Even with the release of wide receiver Earl Bennett, which saved the Bears over about $2.45 million and Eric Weems likely to be cut, Melton was too pricey.
The Bears have too many holes to fill on defense to simply invest that much money into a player coming off a serious injury and a recent arrest. It's known that defensive coordinator Mel Tucker certainly values the three-technique position. The Bears were waiting to hear back from Melton after he figured out his value on the open market.
Dallas is a nice fit for Melton. However, Bears general manager Phil Emery admitted Melton's role on the defense was a big one despite the devastating injury.

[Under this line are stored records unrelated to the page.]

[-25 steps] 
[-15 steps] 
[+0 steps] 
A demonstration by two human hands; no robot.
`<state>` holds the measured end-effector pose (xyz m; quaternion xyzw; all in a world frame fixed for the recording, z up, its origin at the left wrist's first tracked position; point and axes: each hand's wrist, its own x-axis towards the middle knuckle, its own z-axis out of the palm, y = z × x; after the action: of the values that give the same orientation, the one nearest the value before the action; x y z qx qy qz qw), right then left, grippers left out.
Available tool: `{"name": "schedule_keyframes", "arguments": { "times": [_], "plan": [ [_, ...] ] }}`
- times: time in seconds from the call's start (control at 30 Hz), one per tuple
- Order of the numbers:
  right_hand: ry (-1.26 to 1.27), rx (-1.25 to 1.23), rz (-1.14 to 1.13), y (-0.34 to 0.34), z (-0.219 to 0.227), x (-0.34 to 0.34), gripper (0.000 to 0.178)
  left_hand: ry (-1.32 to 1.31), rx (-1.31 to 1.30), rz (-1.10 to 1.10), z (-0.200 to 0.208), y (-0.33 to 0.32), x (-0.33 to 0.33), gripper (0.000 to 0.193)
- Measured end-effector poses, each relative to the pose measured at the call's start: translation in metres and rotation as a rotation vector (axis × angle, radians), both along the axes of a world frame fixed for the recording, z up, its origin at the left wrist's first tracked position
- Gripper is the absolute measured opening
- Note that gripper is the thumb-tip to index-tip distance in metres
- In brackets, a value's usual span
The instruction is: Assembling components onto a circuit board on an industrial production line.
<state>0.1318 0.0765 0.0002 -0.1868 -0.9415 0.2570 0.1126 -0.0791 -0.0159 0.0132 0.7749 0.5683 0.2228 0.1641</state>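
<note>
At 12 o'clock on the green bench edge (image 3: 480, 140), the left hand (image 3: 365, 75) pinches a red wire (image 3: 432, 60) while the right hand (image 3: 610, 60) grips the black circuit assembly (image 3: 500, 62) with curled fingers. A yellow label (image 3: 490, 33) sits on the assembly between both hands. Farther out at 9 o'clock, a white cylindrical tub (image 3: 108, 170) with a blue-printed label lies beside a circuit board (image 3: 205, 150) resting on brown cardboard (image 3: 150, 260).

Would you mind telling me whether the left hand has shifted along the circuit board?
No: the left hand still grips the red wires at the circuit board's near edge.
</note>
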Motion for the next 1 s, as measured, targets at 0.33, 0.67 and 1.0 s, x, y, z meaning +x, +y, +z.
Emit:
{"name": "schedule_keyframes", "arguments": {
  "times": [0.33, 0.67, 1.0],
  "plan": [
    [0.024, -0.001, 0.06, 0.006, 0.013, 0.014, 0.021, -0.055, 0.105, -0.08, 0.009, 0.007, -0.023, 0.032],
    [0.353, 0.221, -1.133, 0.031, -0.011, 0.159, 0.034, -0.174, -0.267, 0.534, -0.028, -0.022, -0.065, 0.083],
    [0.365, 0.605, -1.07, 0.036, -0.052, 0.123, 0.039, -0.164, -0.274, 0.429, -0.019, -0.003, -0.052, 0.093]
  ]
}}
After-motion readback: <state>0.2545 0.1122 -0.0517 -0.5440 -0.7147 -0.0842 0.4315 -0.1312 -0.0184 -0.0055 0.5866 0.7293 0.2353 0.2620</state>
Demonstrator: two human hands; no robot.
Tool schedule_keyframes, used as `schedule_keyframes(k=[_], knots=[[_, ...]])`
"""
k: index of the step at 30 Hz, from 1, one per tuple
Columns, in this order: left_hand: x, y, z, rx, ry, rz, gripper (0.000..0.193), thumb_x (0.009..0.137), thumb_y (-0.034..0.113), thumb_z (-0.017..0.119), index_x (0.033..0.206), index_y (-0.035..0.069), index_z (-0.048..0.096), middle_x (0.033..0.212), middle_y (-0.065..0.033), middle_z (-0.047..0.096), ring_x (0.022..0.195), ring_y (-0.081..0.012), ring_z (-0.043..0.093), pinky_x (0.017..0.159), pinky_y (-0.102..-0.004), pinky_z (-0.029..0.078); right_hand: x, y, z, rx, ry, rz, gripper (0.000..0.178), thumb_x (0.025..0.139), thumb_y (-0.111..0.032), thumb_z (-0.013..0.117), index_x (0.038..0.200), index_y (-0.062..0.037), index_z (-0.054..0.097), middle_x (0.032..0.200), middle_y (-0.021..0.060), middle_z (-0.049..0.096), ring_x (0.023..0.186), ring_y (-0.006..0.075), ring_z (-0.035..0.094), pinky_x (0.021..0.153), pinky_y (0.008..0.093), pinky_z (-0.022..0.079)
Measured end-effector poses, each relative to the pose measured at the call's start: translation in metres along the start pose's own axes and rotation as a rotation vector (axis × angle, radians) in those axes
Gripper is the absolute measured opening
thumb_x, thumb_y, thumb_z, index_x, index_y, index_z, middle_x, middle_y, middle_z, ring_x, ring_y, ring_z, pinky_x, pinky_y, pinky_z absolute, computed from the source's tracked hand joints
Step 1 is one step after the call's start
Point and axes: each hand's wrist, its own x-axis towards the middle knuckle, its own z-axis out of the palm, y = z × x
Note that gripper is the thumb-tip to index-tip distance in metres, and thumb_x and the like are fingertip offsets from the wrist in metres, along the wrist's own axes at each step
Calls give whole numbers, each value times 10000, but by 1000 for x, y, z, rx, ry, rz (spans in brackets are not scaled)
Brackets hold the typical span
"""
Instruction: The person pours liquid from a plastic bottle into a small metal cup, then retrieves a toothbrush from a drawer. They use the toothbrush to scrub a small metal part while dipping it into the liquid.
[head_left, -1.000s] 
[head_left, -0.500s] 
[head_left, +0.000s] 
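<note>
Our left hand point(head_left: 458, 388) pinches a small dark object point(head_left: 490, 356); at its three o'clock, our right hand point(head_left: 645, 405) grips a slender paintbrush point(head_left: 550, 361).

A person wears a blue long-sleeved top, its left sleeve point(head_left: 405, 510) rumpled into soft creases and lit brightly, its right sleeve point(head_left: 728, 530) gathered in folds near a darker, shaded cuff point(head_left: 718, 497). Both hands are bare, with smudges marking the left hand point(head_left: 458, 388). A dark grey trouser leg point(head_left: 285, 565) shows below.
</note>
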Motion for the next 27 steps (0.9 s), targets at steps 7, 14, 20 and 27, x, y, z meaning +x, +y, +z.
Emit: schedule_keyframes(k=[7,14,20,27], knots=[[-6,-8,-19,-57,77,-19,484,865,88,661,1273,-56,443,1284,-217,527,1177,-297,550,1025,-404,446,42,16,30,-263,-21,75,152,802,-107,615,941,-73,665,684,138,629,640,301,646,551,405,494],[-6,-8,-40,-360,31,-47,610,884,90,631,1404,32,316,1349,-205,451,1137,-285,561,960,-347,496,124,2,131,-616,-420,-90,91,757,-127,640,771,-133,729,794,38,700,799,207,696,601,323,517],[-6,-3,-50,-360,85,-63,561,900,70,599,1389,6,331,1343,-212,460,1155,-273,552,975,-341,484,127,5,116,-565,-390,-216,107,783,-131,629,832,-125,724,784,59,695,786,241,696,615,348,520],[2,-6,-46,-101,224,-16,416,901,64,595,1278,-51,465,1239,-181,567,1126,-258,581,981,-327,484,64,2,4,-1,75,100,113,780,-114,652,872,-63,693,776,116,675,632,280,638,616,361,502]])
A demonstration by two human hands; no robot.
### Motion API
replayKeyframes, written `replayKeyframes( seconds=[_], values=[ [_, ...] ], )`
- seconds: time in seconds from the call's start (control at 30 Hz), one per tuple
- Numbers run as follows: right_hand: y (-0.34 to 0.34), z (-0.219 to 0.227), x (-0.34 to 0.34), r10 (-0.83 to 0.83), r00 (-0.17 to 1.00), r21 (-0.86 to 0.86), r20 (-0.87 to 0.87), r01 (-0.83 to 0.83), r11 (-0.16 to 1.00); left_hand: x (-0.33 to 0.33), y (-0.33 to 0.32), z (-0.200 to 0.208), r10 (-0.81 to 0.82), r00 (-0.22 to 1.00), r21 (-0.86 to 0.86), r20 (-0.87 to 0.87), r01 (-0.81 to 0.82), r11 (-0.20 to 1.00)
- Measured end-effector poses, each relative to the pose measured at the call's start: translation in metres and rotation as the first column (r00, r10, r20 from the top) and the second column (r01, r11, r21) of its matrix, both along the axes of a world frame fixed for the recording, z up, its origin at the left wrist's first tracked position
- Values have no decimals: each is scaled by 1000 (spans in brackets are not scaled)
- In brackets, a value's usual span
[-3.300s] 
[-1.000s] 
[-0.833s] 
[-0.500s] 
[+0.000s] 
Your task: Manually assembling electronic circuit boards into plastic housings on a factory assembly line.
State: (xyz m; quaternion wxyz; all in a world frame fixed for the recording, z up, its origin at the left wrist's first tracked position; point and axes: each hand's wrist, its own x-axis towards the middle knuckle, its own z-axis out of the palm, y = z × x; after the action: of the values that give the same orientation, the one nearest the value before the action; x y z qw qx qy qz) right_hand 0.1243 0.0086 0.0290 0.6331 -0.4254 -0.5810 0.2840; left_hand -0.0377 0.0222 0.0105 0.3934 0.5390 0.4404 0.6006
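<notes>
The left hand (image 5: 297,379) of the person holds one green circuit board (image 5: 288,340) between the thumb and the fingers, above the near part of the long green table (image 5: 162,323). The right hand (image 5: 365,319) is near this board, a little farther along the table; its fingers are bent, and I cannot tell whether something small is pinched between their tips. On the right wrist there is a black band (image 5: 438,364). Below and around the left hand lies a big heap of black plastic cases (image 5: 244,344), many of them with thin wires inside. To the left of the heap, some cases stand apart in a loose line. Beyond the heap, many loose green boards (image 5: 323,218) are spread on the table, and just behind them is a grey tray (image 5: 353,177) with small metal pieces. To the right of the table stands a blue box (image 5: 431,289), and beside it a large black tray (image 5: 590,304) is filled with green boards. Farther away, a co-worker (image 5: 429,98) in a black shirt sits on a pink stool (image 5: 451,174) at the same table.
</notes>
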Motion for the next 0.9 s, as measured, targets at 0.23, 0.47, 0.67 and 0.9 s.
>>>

“Even though from a statistical standpoint he wasn’t off to a fast start, it was very evident on tape that he was a very important part of the defense,” Emery said Jan. 2.
The Bears shouldn't be discouraged as they will be able to fill Melton's shoes via the draft. Pittburgh's Aaron Donald, Notre Dame's Louis Nix, Florida State's Timmy Jernigan and Minnesota's Ra'Shede Hageman are all first-round talents the Bears could eye with the No. 14 pick.
The depth at defensive tackle is deep as CBSSports.com projects eight players after those four listed above to be selected from round two to round four.
Contuinity on Special Teams
The Bears re-signed safety Craig Steltz and cornerback Sherrick McManis over the last two days, both players are core special teams players. They also signed safety Danny McCray.
Steltz and McCray join Ryan Mundy and M.D. Jennings as the third and fourth safeties added by the Bears this off-season.
Steltz has made eight career starts since joining the Bears as a fourth-round pick in 2008 out of LSU. He played on 259 special teams snaps in 2013 and started the Week 13 matchup against Minnesota adding a game-high 12 tackles.
McCray, an undrafted free agent in 2010 has also been a core special teamer in his time in the NFL. He reunites with former special teams coach Joe DeCamillis. McCray appeared on 271 special teams snaps in 2013 after starting 10 games in 2012, making 87 tackles and one interception.
The 26-year-old led the Cowboys in special teams tackles in his first two seasons under DeCamillis (2010, 2011) and produced eight in 2013.
Also 26, McManis returns after playing on 209 special teams snaps in 2013, adding 15 tackles, 12 of them solo. He finished second on the team with his tackle total.
He appeared on only 12 defensive snaps a season ago in limited time. With Charles Tillman and Tim Jennings penciled in as the starters and Kelvin Hayden and Isaiah Frey set to battle it out for the nickelback spot, the depth is lacking at cornerback.
McManis hasn't proven to much more than a special teams player since coming to the Bears via a trade with Houston in 2012. Either way the special teams was shaky at times in 2013 under DeCamillis' direction for the first time.
Adding Steltz, McCray and McManis are all smart moves as they are cheap and valuable players who can provide plenty of leadership on special teams. Steltz and McCray have the ability to play when needed at safety, a position that is lacking a real identity at this point for the Bears.